It's difficult for me to admit this, but alcohol has become a problem in my life. I can't rationalize it away anymore. I'm ready to just stop drinking, but I would like to hear stories from people about the positive benefits you noticed when you cut alcohol consumption way down or completely out of your life, either with or without help.
posted by anonymous to Health & Fitness (35 answers total) 25 users marked this as a favorite
Just to give some background: I'm a woman in my 30's, and I live in Chicago. I don't binge drink, but I drink just often enough for it to bother me. On weekdays, I'll often (not always) share a beer with my SO after work, or drink a glass of wine while cooking, and then another while eating. On weekends, I'll drink on average two beers a night (with pizza or something) if I stay home, but more if I go out. Therein lies the problem: I sometimes don't know when to stop when socializing, and I'll become sick or overly rambunctious and feel shame the next day. I've grown to absolutely hate this feeling, and anticipating it has helped curb things a little when I go out. But despite being an extrovert who loves to make people laugh, I suffer from social anxiety. Unfamiliar people and situations cause me to drink more to feel comfortable.
I know it doesn't seem like I drink a lot, but it's really crept up in the past year or so, and I don't like that it's become a habit to drink (even a little) almost daily. I come from a family where addiction was an issue for a couple of extended family members, but not my parents. I thought (foolishly, I know), that might make me safe from developing a problem.
However, recently, a close immediate relative revealed to me that they are receiving help for meth addiction. This came as a complete shock--I never imagined that this was part of their lifestyle at all (good job, great marriage, wonderful friends, etc). They are doing great in recovery, but it made me examine my own destructive habits, and I started to confront my drinking.
Some recent , particularly embarrassing, episodes have brought this to a head. Besides feeling shame about my losses of control, I'm more anxious and depressed than usual. In addition, I've noticed that all of this drinking is taking a toll on my physical health as well.

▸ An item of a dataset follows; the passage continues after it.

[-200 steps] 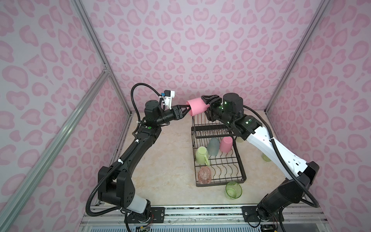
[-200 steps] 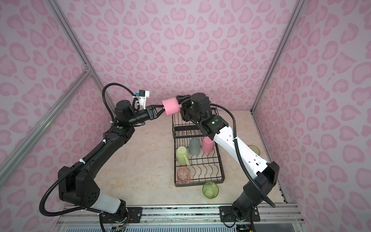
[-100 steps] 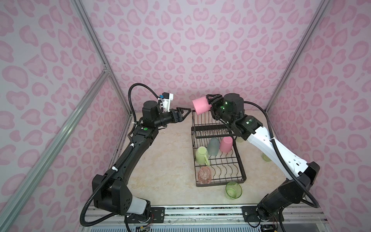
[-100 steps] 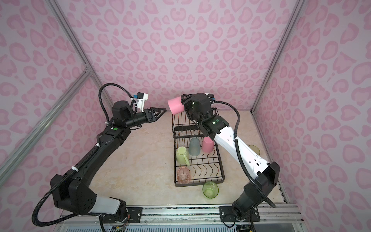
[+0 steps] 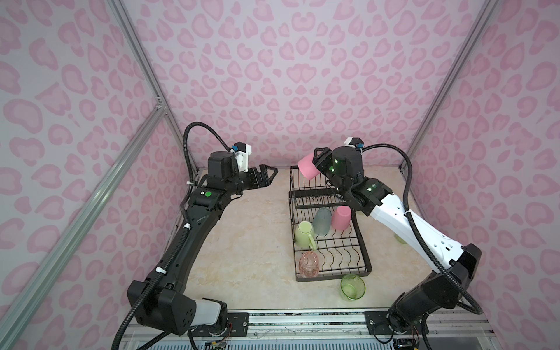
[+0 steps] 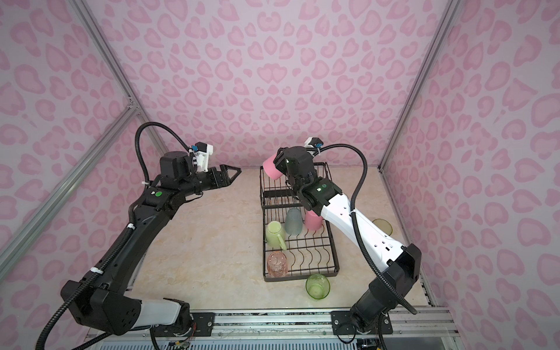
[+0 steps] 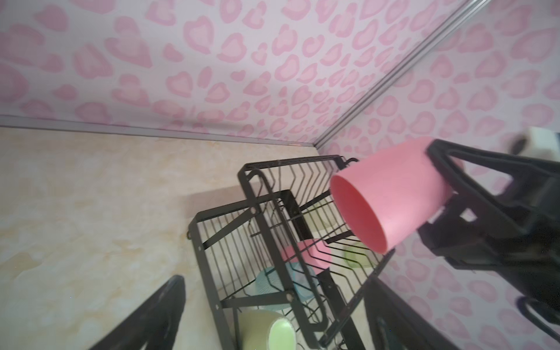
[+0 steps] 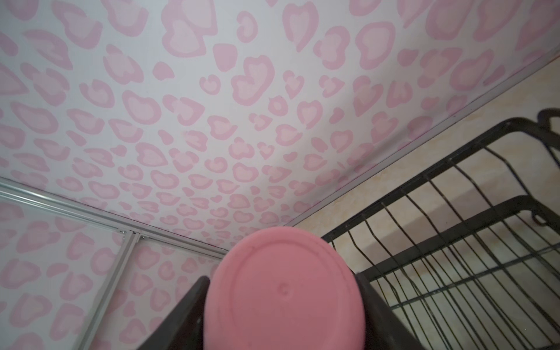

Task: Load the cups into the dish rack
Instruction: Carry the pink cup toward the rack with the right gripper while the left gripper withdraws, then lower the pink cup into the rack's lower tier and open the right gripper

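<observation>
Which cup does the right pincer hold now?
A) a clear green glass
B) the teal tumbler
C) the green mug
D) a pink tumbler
D: the right pincer has a jaw on each side of the pink tumbler and holds it in the air.

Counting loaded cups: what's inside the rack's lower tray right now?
Four: green mug, teal tumbler, pink tumbler, clear pink glass. The right arm hides part of the tray.

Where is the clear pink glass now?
In both top views the clear pink glass sits in the near left corner of the dish rack, just in front of the pale-green mug.
</observation>
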### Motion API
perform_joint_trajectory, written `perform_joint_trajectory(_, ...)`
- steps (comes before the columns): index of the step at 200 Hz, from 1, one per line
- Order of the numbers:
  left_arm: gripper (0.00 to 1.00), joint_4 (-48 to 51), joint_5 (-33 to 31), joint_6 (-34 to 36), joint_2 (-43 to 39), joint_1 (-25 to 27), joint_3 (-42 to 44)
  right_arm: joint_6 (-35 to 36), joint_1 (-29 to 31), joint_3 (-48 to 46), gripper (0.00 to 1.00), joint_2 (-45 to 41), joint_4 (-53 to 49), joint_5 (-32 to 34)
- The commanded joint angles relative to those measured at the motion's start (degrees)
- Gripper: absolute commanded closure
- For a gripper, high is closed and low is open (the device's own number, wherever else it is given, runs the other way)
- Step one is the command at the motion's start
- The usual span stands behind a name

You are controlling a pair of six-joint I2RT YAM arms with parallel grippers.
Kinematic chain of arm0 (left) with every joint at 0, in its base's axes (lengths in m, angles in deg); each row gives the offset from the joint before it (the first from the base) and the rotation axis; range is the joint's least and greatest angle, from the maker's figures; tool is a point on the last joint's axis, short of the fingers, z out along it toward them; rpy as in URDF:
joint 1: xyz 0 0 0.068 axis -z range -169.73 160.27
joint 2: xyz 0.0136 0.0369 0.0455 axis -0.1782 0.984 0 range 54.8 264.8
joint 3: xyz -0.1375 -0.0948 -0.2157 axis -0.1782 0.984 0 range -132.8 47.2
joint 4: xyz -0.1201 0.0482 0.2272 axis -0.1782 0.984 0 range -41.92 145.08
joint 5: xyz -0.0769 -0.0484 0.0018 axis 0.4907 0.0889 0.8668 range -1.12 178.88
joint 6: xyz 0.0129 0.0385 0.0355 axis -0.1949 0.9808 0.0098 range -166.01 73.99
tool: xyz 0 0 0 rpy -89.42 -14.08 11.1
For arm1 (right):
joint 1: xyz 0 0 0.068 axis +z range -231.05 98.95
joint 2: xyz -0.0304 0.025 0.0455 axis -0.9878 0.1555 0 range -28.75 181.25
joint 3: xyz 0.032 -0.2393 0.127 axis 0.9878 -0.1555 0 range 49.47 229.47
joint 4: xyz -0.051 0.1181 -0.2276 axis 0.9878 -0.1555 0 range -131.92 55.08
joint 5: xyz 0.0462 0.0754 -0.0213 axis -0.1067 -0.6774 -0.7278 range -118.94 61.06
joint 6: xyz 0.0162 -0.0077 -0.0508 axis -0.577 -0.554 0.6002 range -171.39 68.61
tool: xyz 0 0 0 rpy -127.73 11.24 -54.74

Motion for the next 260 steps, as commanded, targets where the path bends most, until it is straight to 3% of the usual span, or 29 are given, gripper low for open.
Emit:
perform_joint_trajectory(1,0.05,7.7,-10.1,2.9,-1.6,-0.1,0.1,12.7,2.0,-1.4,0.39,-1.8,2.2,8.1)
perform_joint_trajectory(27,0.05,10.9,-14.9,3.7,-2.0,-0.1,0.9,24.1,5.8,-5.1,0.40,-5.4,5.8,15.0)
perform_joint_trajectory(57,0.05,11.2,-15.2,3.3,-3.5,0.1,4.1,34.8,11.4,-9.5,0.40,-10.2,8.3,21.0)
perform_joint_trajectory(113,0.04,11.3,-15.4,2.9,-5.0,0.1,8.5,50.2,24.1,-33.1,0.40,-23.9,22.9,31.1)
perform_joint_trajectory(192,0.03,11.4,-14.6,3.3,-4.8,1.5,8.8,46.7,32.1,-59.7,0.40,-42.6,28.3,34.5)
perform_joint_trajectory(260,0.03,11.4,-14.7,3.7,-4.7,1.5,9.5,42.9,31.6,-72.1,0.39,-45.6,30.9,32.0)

So, if you've faced this before, please tell me how it's going to help me, in the long and short run, to stop this destructive habit. I'd like to hear all of the little ways that being sober has changed your life, physically and mentally. I need to know why this decision is awesome. It's too easy to rationalize just having *one* beer, or *one* glass of wine.
I know I should also be dealing with this in therapy. I have crappy insurance and very little money, so I would welcome any free or sliding scale therapy suggestions. Also, is Alcoholics Anonymous appropriate for this type of drinking? So far drinking has wreaked havoc on my sense of self-worth and confidence, but hasn't caused any other glaring problems. I'd like to prevent causing permanent damage to myself or others.
p.s. I've discussed this with my SO, and he's being very supportive and wonderful. He asked me what he can do to help me, and I told him that words of encouragement, rather than policing, would be the best for us. Is there any other kind of SO support you've found helpful?